It had been an incredible travel adventure. Our trip was much more than we had imagined or hoped for.
Now, after almost eight weeks on the road, it was time to start the long drive home. As soon as our van was headed west again, I just wanted to get home. And get there as soon as possible. I was anxious to return to the comfort and familiarity of my family and my permanent address.
One day before we were to arrive home, the conflict set in. Although I wanted to be home, maybe I wasn’t quite ready. There was still so much to see and do. I was weary of the travel yet not quite willing to give it up.
This change in attitude was confusing me. How could I reconcile my mind being pulled in two opposite directions?
On the radio came a song that spoke about resting in heaven when our work on earth is done.
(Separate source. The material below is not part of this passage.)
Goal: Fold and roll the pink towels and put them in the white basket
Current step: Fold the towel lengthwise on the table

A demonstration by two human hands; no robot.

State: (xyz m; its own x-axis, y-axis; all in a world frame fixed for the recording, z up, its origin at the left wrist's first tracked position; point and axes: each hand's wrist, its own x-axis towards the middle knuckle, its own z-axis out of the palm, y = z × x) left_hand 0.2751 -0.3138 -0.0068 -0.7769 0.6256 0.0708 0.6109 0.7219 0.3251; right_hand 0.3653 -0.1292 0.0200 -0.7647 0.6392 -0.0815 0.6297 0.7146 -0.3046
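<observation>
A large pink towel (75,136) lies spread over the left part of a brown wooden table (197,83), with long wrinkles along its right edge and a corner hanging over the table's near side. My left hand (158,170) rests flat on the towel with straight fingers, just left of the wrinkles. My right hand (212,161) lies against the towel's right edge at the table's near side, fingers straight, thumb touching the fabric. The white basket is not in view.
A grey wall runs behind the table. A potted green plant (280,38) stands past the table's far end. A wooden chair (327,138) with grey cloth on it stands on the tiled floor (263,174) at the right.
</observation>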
My conflict made sense when I could relate travel to my life on earth and going home to eternal rest and peace in heaven.
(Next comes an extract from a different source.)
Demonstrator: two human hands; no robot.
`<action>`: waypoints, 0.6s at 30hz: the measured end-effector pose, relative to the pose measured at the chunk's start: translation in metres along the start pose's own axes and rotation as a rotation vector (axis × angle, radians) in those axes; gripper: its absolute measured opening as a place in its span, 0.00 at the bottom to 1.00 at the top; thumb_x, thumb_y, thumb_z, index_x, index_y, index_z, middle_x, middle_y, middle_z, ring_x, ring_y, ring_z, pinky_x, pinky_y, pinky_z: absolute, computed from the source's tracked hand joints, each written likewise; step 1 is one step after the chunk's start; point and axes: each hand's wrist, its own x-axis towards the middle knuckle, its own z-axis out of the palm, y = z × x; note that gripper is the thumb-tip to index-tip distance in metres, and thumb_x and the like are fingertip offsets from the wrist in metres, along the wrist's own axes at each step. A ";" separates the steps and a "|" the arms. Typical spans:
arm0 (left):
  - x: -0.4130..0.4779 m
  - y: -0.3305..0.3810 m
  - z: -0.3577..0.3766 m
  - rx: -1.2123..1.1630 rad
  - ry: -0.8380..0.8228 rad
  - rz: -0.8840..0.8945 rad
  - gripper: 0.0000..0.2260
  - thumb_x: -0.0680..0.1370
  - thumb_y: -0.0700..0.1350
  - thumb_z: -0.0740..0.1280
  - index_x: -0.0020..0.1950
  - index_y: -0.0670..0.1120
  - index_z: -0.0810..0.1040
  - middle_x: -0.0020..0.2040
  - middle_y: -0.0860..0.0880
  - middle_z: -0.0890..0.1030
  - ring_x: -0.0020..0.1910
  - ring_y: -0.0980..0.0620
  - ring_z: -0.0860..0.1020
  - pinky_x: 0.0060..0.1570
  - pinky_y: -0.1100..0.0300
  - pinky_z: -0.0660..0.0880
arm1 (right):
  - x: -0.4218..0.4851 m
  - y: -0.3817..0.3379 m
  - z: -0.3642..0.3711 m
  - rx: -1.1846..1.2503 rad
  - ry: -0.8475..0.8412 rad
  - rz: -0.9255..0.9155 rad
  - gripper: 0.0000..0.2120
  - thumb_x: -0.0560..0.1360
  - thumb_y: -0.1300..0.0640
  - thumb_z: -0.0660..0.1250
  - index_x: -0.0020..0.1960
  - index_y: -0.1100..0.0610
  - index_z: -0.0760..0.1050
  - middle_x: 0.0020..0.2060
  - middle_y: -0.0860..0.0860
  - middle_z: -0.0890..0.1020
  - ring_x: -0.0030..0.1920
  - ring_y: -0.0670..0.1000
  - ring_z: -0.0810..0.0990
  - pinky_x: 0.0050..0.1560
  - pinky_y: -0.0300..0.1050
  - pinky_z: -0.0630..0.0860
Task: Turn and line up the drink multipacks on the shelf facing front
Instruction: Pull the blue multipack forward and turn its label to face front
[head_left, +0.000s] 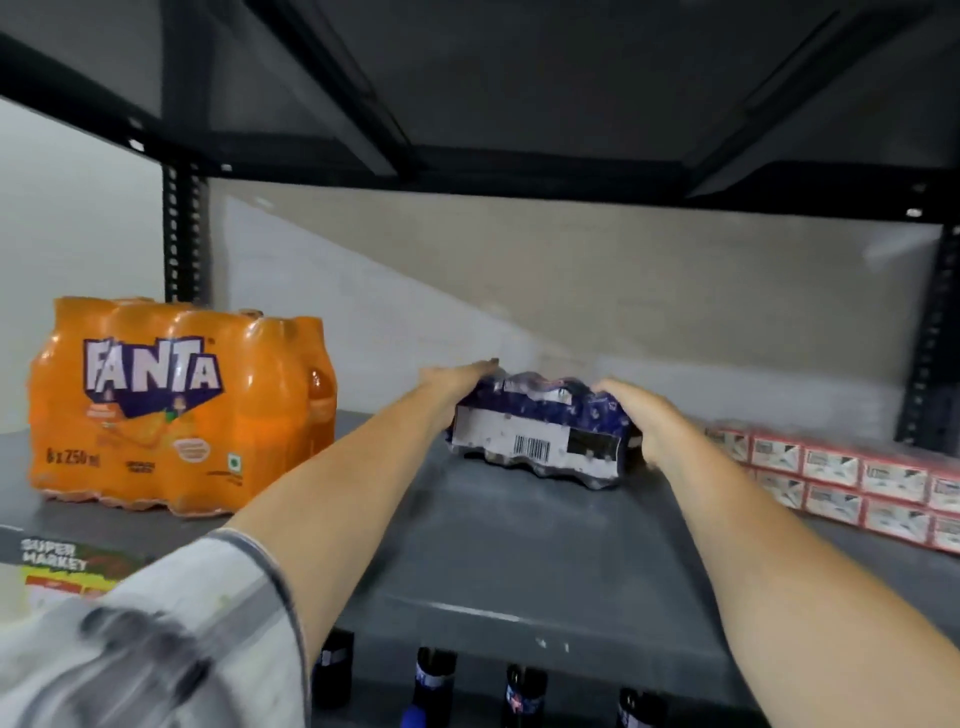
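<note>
A dark blue shrink-wrapped drink multipack (540, 428) sits deep on the grey shelf (519, 561), its white barcode side turned toward me. My left hand (457, 387) presses its left end and my right hand (644, 415) clasps its right end. An orange Fanta multipack (171, 405) stands at the shelf's left with its logo facing front. Both arms reach far in over the shelf.
A red and white carton pack (857, 478) lies along the shelf's right side. Dark bottle tops (434, 680) stand on the level below. A supermarket label strip (57, 566) runs on the front edge at left. The upper shelf (519, 78) hangs close overhead.
</note>
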 end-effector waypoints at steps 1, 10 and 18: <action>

I wonder if I will experience any of this same conflict when that day comes to say goodbye to loved ones and enter my heavenly home. Will I feel ready to leave everything and everyone I know?
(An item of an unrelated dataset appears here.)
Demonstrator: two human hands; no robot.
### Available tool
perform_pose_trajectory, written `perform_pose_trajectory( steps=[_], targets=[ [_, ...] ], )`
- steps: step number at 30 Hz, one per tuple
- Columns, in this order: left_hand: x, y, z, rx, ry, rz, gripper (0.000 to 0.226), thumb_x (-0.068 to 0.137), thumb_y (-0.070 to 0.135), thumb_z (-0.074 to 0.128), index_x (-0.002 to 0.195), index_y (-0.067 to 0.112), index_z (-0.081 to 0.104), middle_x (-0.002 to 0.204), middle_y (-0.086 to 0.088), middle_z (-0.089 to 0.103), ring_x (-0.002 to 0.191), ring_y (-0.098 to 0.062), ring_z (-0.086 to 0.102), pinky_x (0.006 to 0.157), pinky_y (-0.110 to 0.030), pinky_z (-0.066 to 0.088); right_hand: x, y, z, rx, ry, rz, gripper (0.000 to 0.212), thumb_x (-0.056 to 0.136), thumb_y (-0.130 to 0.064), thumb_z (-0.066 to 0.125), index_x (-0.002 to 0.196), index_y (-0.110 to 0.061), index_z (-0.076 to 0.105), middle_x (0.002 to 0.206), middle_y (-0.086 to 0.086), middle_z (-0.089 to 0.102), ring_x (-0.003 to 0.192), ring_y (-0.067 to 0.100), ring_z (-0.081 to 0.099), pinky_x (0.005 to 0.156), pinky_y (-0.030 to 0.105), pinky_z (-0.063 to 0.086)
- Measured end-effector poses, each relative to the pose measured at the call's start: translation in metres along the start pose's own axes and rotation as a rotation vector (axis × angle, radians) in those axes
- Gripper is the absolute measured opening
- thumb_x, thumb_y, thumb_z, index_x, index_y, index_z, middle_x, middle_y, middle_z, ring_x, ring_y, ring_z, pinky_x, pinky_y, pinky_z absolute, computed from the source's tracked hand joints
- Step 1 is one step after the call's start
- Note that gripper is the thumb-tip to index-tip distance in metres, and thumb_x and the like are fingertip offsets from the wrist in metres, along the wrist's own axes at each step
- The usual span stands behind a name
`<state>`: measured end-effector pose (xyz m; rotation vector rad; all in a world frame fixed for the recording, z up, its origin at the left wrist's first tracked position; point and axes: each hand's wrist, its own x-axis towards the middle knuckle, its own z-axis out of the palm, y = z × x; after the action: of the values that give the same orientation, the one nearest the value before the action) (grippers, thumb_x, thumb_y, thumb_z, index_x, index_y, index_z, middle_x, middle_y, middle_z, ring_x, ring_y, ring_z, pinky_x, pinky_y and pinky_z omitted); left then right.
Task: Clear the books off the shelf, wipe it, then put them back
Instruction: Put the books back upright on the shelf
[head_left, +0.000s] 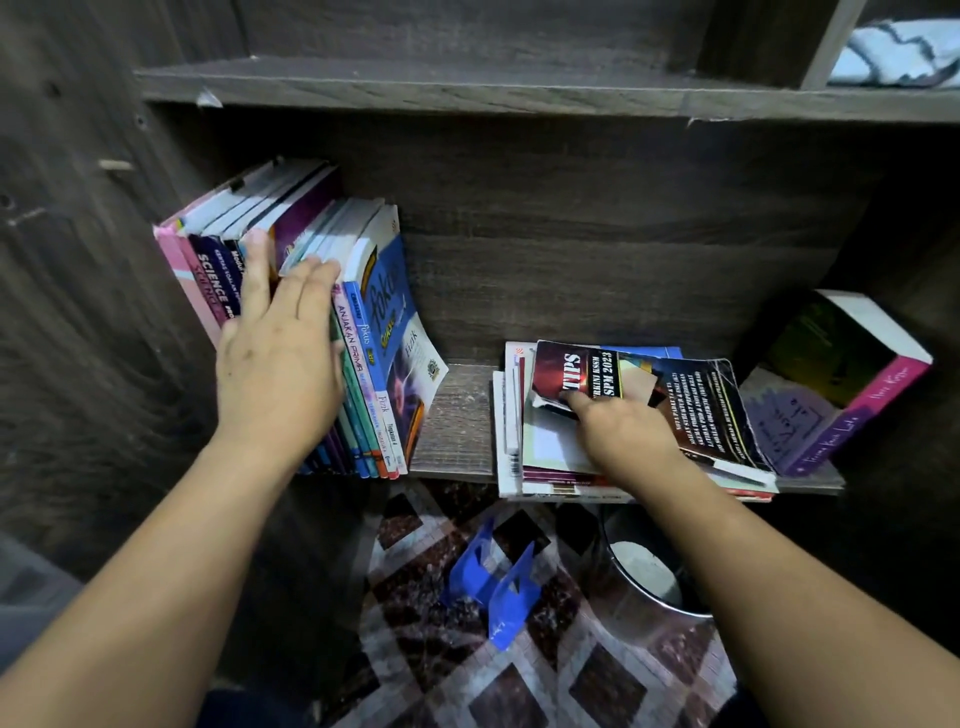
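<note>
We see the left hand (278, 353) laid flat with straight fingers against the spines of a row of upright books (311, 312) at the left end of the shelf (457, 421); the pink and Science spines stand just left of its thumb, and the blue Fokus book (395, 322) leans just right of its fingertips. Well to the right of that hand, across a bare strip of shelf, the right hand (623, 431) rests on a flat stack (545, 457), its fingers curled onto the lower edge of the dark Tips book (649, 395) on top; we cannot tell whether the thumb is under the cover. Further right of this hand a thick book (841, 384) with a pink spine leans against the shelf's side wall. Below both hands, on the patterned floor (519, 675), lie a blue bookend (493, 582) and, nearer the right forearm, a metal bin (649, 571). Above and right of the right hand, a striped cloth (898, 52) sits in an upper compartment.
</note>
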<state>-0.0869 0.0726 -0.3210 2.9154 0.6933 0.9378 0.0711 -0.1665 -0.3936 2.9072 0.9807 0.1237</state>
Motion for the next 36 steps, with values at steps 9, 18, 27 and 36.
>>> perform_pose_trajectory(
  steps=[9,18,27,36],
  targets=[
    [0.004,-0.007,-0.002,-0.096,0.231,-0.008,0.055,0.086,0.008,0.057,0.139,0.004,0.044,0.154,-0.017,0.028,0.147,-0.035,0.009,0.118,-0.05,0.013,0.007,-0.042,-0.058,0.496,0.584,0.123,0.045,0.099,-0.017,0.041,0.143,-0.026,0.039,0.117,0.013,0.063,0.095,0.043,0.059,0.067,0.038,0.03],
    [0.006,-0.015,0.003,-0.145,0.277,-0.026,0.05,0.082,-0.001,0.056,0.132,0.005,0.053,0.15,-0.011,0.037,0.146,-0.027,0.02,0.114,-0.033,0.023,0.04,-0.142,-0.078,1.184,0.809,0.132,0.04,0.099,-0.019,0.047,0.139,-0.021,0.049,0.104,0.014,0.071,0.092,0.034,0.064,0.074,0.031,0.041],
    [0.005,-0.014,0.003,-0.156,0.221,-0.051,0.042,0.085,0.002,0.056,0.126,0.009,0.06,0.154,-0.008,0.031,0.148,-0.024,0.014,0.101,-0.048,0.042,0.059,-0.158,-0.027,1.231,0.106,-0.245,0.053,0.105,-0.032,0.034,0.154,-0.034,0.015,0.152,0.0,0.039,0.133,0.014,0.041,0.106,0.021,0.031],
    [0.004,-0.009,0.006,-0.163,0.181,-0.035,0.041,0.091,0.022,0.052,0.133,0.019,0.051,0.156,-0.013,0.02,0.148,-0.03,0.004,0.109,-0.057,0.03,0.005,-0.048,-0.024,0.405,-0.161,-0.27,0.048,0.098,-0.031,0.05,0.145,-0.025,0.041,0.146,0.005,0.045,0.132,0.022,0.043,0.106,0.026,0.033]
  ],
)
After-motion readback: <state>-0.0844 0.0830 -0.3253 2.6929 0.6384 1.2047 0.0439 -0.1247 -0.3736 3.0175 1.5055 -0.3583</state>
With only a few hours to go, I received a message from my son, asking if we would make it home that day. As soon as I read it, the earlier conflict disappeared. All I wanted was to see and hug my family.
I’m sure it will be the same when God’s son, Jesus, calls me home. There will be no hesitation as I hurry into His open arms.
“When everything is ready, I will come and get you, so that you will always be with me where I am.” (John 14:3 NLT)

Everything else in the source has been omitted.